Fue así como unas 80 personas, con el «firme propósito de boicotearlo», entre los que se encontraban los ahora condenados, «guiados todos ellos por su animadversión al ideario de Sociedad Civil Catalana, en particular por sus ideas constitucionalistas y de defensa de la lengua castellana», y con la intención de «impedir el legítimo ejercicio de sus derechos constitucionales de libertad de reunión y expresión», comenzaron a increpar y amedrentar con gritos como ‘fora feixistes de la Universitat’, tanto a sus organizadores como a los asistentes.

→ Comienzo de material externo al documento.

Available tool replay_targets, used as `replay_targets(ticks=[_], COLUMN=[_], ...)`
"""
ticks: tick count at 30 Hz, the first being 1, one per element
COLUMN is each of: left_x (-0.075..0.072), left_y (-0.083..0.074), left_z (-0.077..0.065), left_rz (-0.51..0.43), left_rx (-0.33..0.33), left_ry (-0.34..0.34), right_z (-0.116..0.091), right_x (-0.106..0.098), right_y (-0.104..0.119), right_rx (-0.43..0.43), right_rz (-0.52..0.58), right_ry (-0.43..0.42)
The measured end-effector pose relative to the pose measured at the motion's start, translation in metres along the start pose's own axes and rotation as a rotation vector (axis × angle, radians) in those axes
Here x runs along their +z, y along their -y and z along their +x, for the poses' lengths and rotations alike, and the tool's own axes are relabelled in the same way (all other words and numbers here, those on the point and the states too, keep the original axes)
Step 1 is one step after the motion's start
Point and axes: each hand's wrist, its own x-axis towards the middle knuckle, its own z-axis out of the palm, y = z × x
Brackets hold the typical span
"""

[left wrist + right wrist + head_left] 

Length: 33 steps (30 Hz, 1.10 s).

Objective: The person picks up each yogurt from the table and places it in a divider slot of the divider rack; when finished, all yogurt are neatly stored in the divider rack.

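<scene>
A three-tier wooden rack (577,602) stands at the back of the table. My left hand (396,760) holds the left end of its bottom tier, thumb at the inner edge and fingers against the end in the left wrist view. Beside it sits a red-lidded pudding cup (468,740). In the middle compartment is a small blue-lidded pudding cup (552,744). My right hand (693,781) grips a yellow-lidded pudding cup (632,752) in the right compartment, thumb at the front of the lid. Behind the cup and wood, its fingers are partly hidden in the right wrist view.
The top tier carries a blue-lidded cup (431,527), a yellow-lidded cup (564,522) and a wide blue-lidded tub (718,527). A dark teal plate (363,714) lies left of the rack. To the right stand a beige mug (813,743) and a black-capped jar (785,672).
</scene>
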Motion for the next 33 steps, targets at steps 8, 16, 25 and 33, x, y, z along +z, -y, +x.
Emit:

La protesta llevó a los responsables de seguridad de la universidad a cerrar los accesos al edificio, mientras que desde SCC, «ante la presión de los concentrados en el exterior y en prevención de ser agredidos, retiraron una mesa informativa que habían colocado delante del acceso al Aula Magna». En dicho espacio había unas 250 personas, y el acto llevaba en marcha unos 45 minutos, cuando comenzaron a escuchar «gritos, silbidos y estruendosos ruidos de sirena para impedir su normal desarrollo».
Después, algunos manifestantes comenzaron a «golpear y empujar reiteradamente tanto la puerta de entrada al Aula Magna, como las de la salida de emergencia con el fin de entrar en el interior del auditorio e impedir su celebración, acorralando a algunos de los miembros y simpatizantes de SCC que trataban de impedir su acceso tumultuoso, propinándoles empujones, patadas y golpes entre insultos como ‘fills de puta’ o expresiones amedrentadoras como «pim, pam, pum, que no quedi ni un’ o ‘os vamos a matar’».
Considera así la sentencia que generaron «un clima de pánico, fuerte tensión e inseguridad entre los reunidos, que temían que las puertas fueran derribadas e invadiesen el espacio que ocupaban con el grave riesgo de que pudieran ser agredidos físicamente, aunque afortunadamente ninguno resultó herido ni se causaron daños». Fue así como desde SCC pidieron a la UB que solicitase la intervención de los Mossos d’Esquadra, que se encontraban en el exterior. Pero esta petición por parte de la universidad no llegó a producirse; con lo que desde el entidad decidieron suspender el acto.
Las alborotadores llegaron a empujar a alguno de los asistentes. Así, el Juzgado de Lo Penal 19 de Barcelona -ahora tribunal de instancia- condena a ocho de los acusados, y absuelve a los diez restantes al no poder acreditar participación en los hechos. Las defensa de los sí condenados, que ejerce Alerta Solidaria, sí prevé recurrir el fallo.